En marzo de 1996, la revista Rolling Stone envió al periodista David Lipsky a acompañar a David Foster Wallace en la última parte de su gira de promoción de la meganovela La broma infinita. Gracias a esa novela, Foster Wallace se había convertido en el escritor norteamericano más importante de su generación, y su fama trascendió los círculos literarios. Con su look atlético y la bandana de pirata, el editor de Rolling Stone sintió al escritor como «uno de los nuestros» y decidió asignar el perfil/entrevista a Lipsky. Así fue cómo Lipsky pasó cinco días con Foster Wallace, durmió en su casa, conoció a sus perros Drone y Jeeves, comió con él en restaurantes de carretera y tuvo conversaciones profundas sobre el sentido de la vida en terminales de aeropuertos. Al final, la entrevista no se publicó, pero por suerte Lipsky grabó todo. Although Of Course You End Up Becoming Yourself: A Road Trip with David Foster Wallace es la transcripción de esos cinco días: repeticiones y todo, trescientas páginas magníficas que son lo más cercano que tenemos a una autobiografía de este escritor.

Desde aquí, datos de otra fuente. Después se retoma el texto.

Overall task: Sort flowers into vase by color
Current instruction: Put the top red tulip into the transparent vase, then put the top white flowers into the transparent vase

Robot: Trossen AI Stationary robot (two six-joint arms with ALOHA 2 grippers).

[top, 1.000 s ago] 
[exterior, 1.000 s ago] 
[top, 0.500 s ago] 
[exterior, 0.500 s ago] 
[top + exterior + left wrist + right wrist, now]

Lipsky es casi de la misma edad que Foster Wallace, pero está genuinamente impresionado por él y lo admira: «escribía con una mirada y una voz que parecía ser una forma condensada de la vida de todos». Todos los escritores que conoce quisieran estar en su lugar (notas en Time, reseñas en Esquire, etc). Las primera horas en su casa en Bloomington, Indiana, descubre algunos datos curiosos: Foster Wallace está suscrito a la revista Cosmopolitan (leer sus artículos, dice, «calma su sistema nervioso»), y tiene en su habitación un póster de Alanis Morrisette (está obsesionado con ella) y una toalla con la imagen del insoportable dinosaurio Barney.
Foster Wallace se muestra cuidadoso al comienzo de la conversación, tiene miedo a ser devorado por la fama y quiere controlar su imagen y la entrevista. Sin embargo, no tarda en establecer una relación de camaradería con Lipsky y se va soltando. En el apogeo de su carrera, se muestra lúcido, divertido, autocrítico, constantemente autorreflexivo: leerlo es escuchar a sus personajes, ver una mente muy consciente de estar consciente, entender que no eran gratuitas las notas al pie de página que marcaban su estilo.
Foster Wallace habla de todo. Le fascinan las películas de acción con muchas explosiones, no soporta a Updike, piensa que Stephen King debería ser más valorado, entiende de política («Reagan permitió la fantasía de que los últimos cuarenta años no habían ocurrido») y de cine (David Lynch es lo máximo, ha llorado con Braveheart, Spielberg sabe cómo hacer que una película se te meta bajo la piel pero es un ejemplo vívido de cómo «Hollywood mata lo que adora»). Cree que nada se compara a la literatura, un arte que nos hace trabajar, que no nos da las cosas digeridas como la televisión, pero a la vez reconoce que hay mucha «belleza y profundidad» en la cultura popular más basura.
Dos temas que aparecen una y otra vez en sus conversaciones son los de la soledad y la adicción. Foster Wallace ha luchado varias veces contra la depresión, y ha concluido que el principal objetivo de los libros es lograr que nos sintamos menos solos. El gran tema de La broma infinita es la adicción de los Estados Unidos al entretenimiento fácil -el cine, la televisión– y la forma en que esta adicción puede llevar a la cultura a la muerte: todo está bien en dosis pequeñas, pero «nosotros no paramos con las dosis pequeñas». A la vez, Foster Wallace no tiene miedo de escribir en un tiempo tan superficial como este: lo que ha hecho la televisión, dice, «es darnos el regalo precioso de hacernos más difícil el trabajo».
Después de esos cinco días, Lipsky no volvió a ver a Foster Wallace. Pero la charla le cambió la vida, y hubo frases que se quedaron con él para siempre («Dame veinticuatro horas solo, y puedo ser muy, muy inteligente»). Este libro conmovedor hará lo mismo con muchos lectores.